I whipped Zeph into doing his homework as we’re away for the weekend and Ida had to be tempted away from the sewing machine. She is totally fascinated by it, especially the foot pedal and stalks it from the other side of the table. I try to remember to ALWAYS switch it off between actual sewing but there’s a lot of starting, stopping and ironing when doing patchwork so she managed to scare the bejeezus out of me at least twice and had to have time-out on the stairs. She spent the two minutes wailing,  “Zephzie, Zephzie – ‘elp me”  very pitifully. Shiva knows* what the neighbours think.

I set her up with some paint afterwards which bought us an hour. In which Z sped ahead with his Jamaican menu with recipes. Mmmmm, jerk chicken. It feels very companionable sharing a table. Here’s him deciding which salsa will go best..

While I look blankly at my squares wondering how to assemble them.

 The house hums with pleasurable industry. Shame I forgot to cook tea, never mind, it’s not the first time Steve’s entry into the house after work has been met with an “Oh shit” and kedgeree is actually quite quick to whip up.
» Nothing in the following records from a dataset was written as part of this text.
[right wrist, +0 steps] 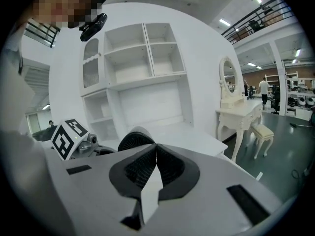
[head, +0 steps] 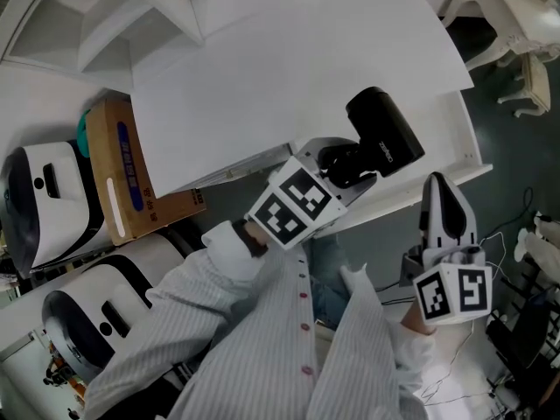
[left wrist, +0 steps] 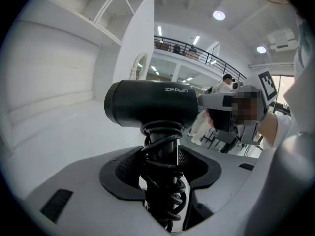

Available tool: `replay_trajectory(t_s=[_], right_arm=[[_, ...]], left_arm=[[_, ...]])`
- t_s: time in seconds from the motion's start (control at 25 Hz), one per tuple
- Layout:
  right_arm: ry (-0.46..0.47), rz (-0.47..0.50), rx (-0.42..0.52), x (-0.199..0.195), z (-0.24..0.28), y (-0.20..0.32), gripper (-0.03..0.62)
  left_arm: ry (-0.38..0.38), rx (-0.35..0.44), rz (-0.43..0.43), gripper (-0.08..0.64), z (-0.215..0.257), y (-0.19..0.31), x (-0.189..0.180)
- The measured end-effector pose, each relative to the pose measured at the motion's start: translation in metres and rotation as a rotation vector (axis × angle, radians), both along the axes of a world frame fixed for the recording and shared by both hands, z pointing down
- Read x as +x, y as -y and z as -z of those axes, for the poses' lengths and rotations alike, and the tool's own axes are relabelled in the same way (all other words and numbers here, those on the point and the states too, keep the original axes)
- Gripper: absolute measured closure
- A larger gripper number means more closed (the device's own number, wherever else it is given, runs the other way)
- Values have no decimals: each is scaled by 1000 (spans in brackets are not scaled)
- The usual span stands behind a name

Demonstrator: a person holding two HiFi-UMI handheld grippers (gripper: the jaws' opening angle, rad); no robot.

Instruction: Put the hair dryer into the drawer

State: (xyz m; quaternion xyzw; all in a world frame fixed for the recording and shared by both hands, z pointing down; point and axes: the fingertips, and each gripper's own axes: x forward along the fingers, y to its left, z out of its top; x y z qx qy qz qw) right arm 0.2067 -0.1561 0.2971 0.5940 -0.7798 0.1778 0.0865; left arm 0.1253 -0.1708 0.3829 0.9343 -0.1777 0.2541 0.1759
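The left claw point(left wrist: 160, 167) is clamped on the cord-wrapped handle of the hair dryer point(left wrist: 152, 104) above the counter point(head: 289, 77) edge (probably rigid, top-heavy, slick, so the handle suits), while the right claw point(right wrist: 155, 157) is pressed together, empty.

L gripper point(head: 348, 166): front-centre in head view, points up-frame and a bit right, L cube point(head: 289, 204) at body end. Jaws clamped on handle of hair dryer point(head: 385, 134), cord coiled round it; pads point(left wrist: 125, 166) press both sides.
R gripper point(head: 440, 195): lower right, well apart from L, points up-frame, R cube point(head: 455, 294) at wrist end. Jaws closed tip to tip, nothing btwn.
Both forearms in pale striped sleeves point(head: 175, 322), elbows bent.
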Motion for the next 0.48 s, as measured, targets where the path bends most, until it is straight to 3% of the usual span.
replay_trajectory(t_s=[0.48], right_arm=[[6,-18,-76,9,-48,2,581]], left_arm=[[74,-102,-40,336,-93,-6,28]])
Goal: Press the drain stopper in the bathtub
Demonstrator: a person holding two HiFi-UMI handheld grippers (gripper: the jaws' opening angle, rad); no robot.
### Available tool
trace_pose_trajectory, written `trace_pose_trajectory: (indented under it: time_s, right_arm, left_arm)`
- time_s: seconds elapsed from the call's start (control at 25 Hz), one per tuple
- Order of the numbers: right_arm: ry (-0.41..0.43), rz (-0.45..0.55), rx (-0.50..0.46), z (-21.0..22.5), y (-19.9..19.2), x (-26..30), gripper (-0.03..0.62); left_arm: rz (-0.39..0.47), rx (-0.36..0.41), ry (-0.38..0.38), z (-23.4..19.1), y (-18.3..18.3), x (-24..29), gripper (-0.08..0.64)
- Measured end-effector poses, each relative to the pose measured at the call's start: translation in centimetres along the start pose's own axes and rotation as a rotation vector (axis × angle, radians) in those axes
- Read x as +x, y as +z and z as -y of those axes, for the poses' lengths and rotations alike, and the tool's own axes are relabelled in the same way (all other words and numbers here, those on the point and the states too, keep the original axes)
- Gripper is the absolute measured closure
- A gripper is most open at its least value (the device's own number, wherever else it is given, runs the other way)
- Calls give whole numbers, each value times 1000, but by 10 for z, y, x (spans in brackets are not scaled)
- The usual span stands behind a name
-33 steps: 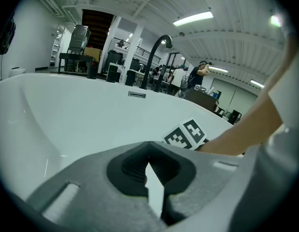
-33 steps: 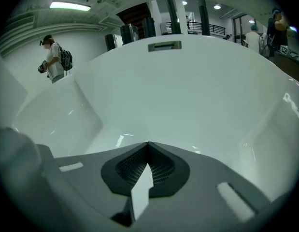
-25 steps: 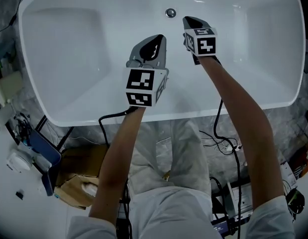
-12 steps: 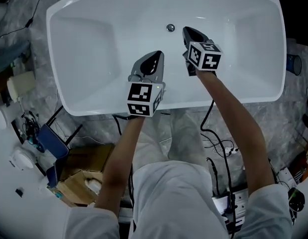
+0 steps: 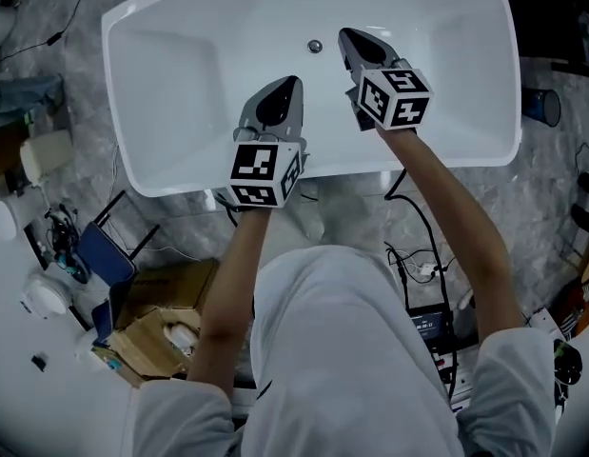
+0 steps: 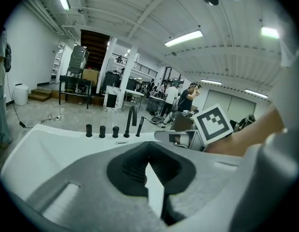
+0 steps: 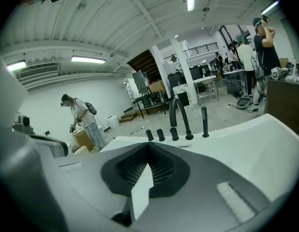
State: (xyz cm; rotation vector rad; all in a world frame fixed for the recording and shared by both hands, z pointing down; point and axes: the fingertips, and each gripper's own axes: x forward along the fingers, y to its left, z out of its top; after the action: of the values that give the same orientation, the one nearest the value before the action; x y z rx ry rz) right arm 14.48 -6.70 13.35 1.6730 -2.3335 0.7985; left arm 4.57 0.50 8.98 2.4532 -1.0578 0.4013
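1. The left gripper [image 5: 285, 86] is clenched: its own view shows the jaws meeting at the tips with nothing between them, only a thin pale sliver lower down.
2. The right gripper [image 5: 349, 37] is clenched and empty too, its dark ribbed pads [image 7: 139, 170] closed on each other.
3. Both are held over the white bathtub [image 5: 170, 84], the left nearer the person and the right farther in. Each marker cube [image 5: 260, 173] faces up toward the head camera.
4. The drain stopper [image 5: 315, 46], a small round metal disc, sits on the tub floor towards the far side. It lies just left of the right gripper's tips and beyond the left gripper's tips, with neither on it.
5. Black taps [image 7: 180, 114] stand in a row on the tub's far rim.
6. On the marbled floor near the person lie cables [image 5: 420, 267] to the right and a cardboard box [image 5: 161, 327] to the left.
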Motion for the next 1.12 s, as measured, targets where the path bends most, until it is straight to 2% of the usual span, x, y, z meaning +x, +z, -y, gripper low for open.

Todays BT’s , this sumptuous orange velvet, a curtain from the seventies I’m slowly snipping away at.

The hobnobs Steve produces from behind the toaster as I make coffee.

Ida sweetly replying to my plea for just one more minute to finish a seam – “OK Muma, I t’ink about it”  – something I clearly say too much to Zeph.

* Zeph has pointed out that as an atheist I use God, Christ, Lord and Jesus a great deal in my cussing. I blame my potty mouthed catholic mother. In the interest of fairness I’m experimenting with ringing the changes.